THE truth lies somewhere. We are all duty bound to find it. The positions of the contending parties may not say it all. What we know so far is that a member of the National Youth Service Corps, NYSC, Thompson Enobong ended up in hospital.
By his account, he was beaten on the orders of the Ekiti State Commissioner for Youth Sports Kayode Olaosebikan, who by his office is also Chairman of the State Board of the NYSC.
Olaosebikan disputes the account. According to him, if he had not intervened, his people would have mobbed Enobong. His benevolence included taking Enobong in his car, to his duty post. He later discovered Enobong was not posted there.
Of late, NYSC members have been victims of pre and post-election violence, rape and assaults. The condemnations that trailed the death of NYSC members on election assignments in 2011 drew empty sympathies.
Enobong was registering voters for the June 21 governorship election in Otun Ekiti in Moba Local Council Area of Ekiti State. The commissioner and his people were at the registration centre. What was his interest in taking Enobong, by his admission, to the centre? Did he not think a ride in his car with an INEC temporary staff had connotations in today’s charged political fields?
Olaosebikan said he found Enobong wanting in the course of the exercise. He said Enobong treated those who wanted to register shabbily. When he wanted to correct him, Enobong shouted at the commissioner and pushed him. What effrontery!

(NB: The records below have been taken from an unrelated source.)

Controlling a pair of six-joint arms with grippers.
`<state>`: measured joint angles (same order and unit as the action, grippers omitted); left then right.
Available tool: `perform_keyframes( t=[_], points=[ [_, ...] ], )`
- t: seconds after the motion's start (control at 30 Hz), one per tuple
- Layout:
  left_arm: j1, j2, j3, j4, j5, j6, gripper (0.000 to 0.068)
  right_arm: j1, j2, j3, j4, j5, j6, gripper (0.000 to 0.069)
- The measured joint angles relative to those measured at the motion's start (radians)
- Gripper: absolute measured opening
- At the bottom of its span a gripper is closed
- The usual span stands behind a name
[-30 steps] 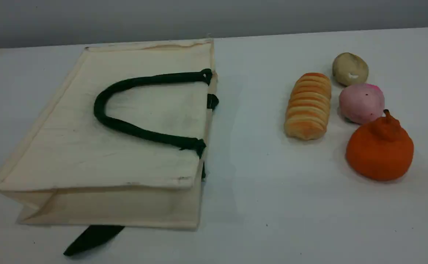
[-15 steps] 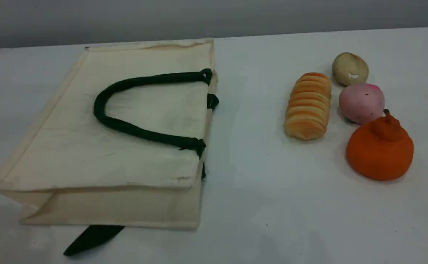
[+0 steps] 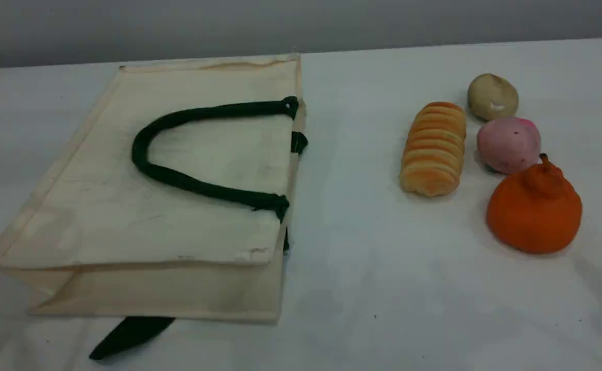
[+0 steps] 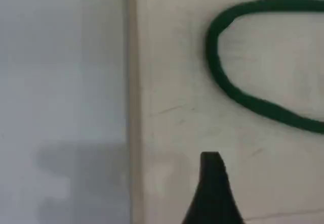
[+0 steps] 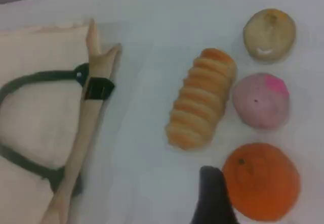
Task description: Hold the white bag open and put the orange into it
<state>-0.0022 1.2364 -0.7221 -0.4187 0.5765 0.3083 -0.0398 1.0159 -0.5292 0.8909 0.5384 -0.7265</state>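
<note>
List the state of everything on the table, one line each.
white bag, lying flat, mouth shut, handle folded onto it
orange, stem up on the table, not held
bread loaf, lying lengthwise, not held
pink fruit, resting, not held
beige ball, resting, not held

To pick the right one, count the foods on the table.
4, all right of the bag: bread leftmost, beige ball farthest, pink fruit in between, orange nearest. The bag's inside is hidden.
</note>
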Motion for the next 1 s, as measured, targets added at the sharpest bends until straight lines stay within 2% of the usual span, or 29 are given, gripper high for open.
perform_keyframes(
  t=[0.37, 0.47, 0.67, 1.0],
  points=[
    [-0.002, 0.254, -0.001, -0.06, -0.197, -0.002, 0.0451, 0.0, 0.202, 0.0, 0.219, -0.05, -0.178, 0.0463],
    [-0.022, 0.306, -0.024, -0.084, -0.197, 0.019, 0.0452, 0.0, 0.232, 0.0, 0.258, -0.051, -0.216, 0.0463],
    [-0.103, 0.412, -0.124, -0.081, -0.194, 0.034, 0.0452, 0.0, 0.243, 0.0, 0.301, -0.047, -0.276, 0.0463],
    [-0.108, 0.603, -0.238, -0.08, -0.19, 0.021, 0.0452, 0.0, 0.242, 0.0, 0.304, -0.041, -0.274, 0.0463]
  ],
)
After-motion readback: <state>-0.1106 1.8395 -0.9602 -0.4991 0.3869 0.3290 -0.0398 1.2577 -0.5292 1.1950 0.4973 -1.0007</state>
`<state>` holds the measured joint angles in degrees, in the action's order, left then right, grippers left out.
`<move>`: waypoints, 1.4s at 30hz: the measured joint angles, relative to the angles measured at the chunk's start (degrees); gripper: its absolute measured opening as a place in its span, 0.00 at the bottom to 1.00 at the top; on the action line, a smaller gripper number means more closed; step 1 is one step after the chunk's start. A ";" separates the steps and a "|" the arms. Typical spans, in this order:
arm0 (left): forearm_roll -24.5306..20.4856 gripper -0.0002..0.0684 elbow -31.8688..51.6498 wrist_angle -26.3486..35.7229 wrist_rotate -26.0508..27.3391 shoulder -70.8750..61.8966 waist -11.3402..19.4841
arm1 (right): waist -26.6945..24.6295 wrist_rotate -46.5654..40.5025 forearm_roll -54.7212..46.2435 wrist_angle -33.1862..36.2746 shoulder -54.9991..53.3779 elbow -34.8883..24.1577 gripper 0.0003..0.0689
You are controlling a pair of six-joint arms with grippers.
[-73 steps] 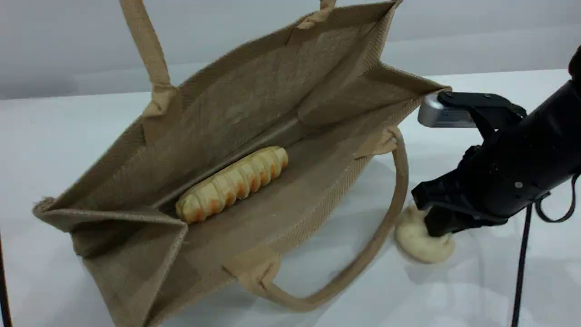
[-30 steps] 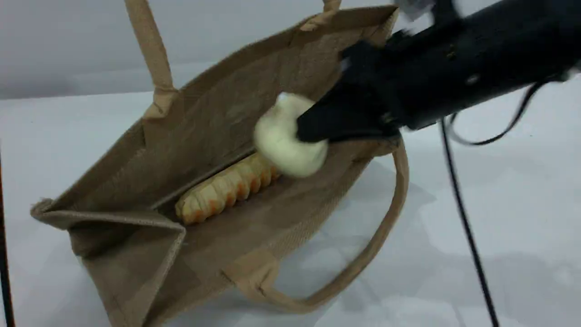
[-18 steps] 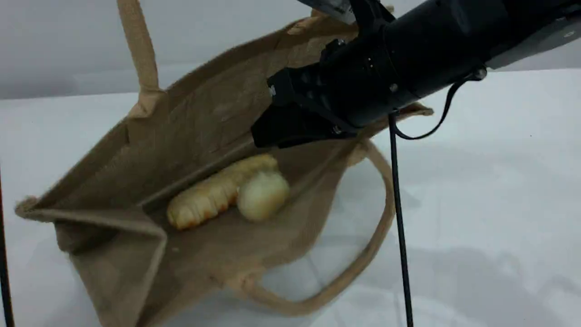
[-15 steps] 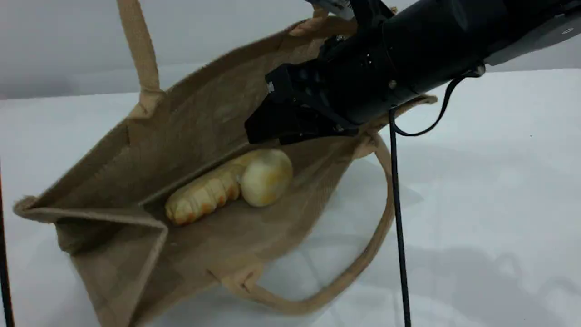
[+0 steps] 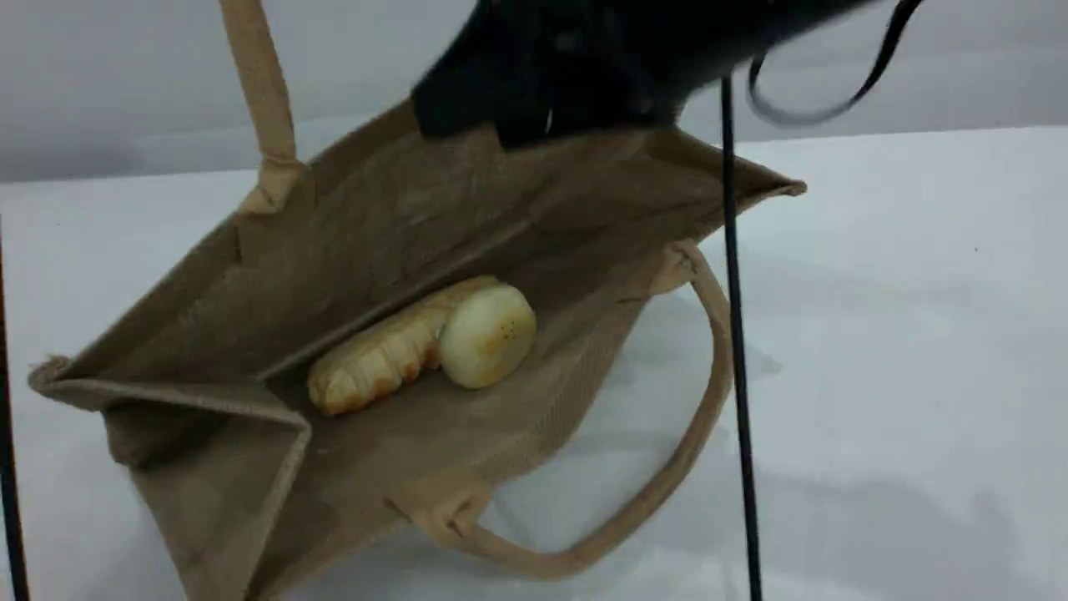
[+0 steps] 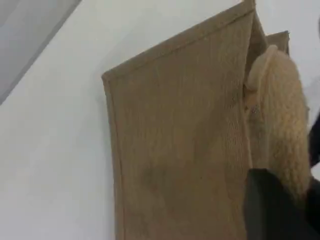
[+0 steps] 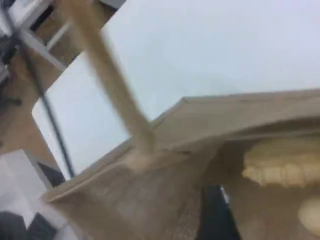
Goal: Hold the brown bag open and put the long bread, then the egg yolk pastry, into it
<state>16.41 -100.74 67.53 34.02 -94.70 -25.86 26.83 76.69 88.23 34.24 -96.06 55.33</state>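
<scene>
The brown bag (image 5: 375,200) lies open on the white table, its mouth toward the scene camera. Inside it the striped long bread (image 5: 375,361) rests along the bottom fold, and the round pale egg yolk pastry (image 5: 488,334) sits against the bread's right end. My right gripper (image 5: 484,125) hovers blurred above the bag's far rim, open and empty. Its wrist view looks into the bag (image 7: 150,200) at the long bread (image 7: 285,165). My left gripper is out of the scene view. In its wrist view a dark fingertip (image 6: 270,210) sits against the beige handle (image 6: 280,115), which runs taut upward (image 5: 259,83).
The bag's other handle (image 5: 667,484) lies looped on the table at the front right. A black cable (image 5: 734,334) hangs down from the right arm, just right of the bag. A thin dark rod (image 5: 8,501) stands at the left edge.
The right gripper carried the pastry over the bag, let it drop beside the long bread, and has risen toward the top edge. The bag shifted slightly left.
</scene>
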 joint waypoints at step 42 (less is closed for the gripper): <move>17.40 0.13 0.21 -8.06 1.67 -31.73 0.00 | 0.00 -61.67 -61.87 12.87 34.98 0.00 0.57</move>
<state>33.82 -100.53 59.47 35.69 -126.43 -25.86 26.83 15.01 26.36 47.11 -61.08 55.33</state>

“It was true that the corps member was shouting that a lady – the younger sister to my police orderly – should not register that day at the centre,” Olaosebikan said. A younger sister to the commissioner’s orderly caused this. Not only are public office holders important, their relations assume the supposed importance of their office.
“As we were talking, the boy, who never knew I was a commissioner, just pushed me and my people wanted to mob him, but I was able to persuade them.” Olaosebikan was intervening for the younger sister of his wife’s orderly!
He maintains Enobong was not beaten, as if saying the beating was not enough. Is not knowing “I was a commissioner” an offence, punishable by beating in Ekiti State? Enobong, by the commissioner’s statement, was “a boy”. The commissioner really felt insulted that “a boy” can shout at him.
He expectedly blamed political opponents and sections of the media that hate him for his woes. Should these not have been more reasons for him to be more circumspect about his conduct in public?
We expect the police to investigate the matter thoroughly and punish the guilty party.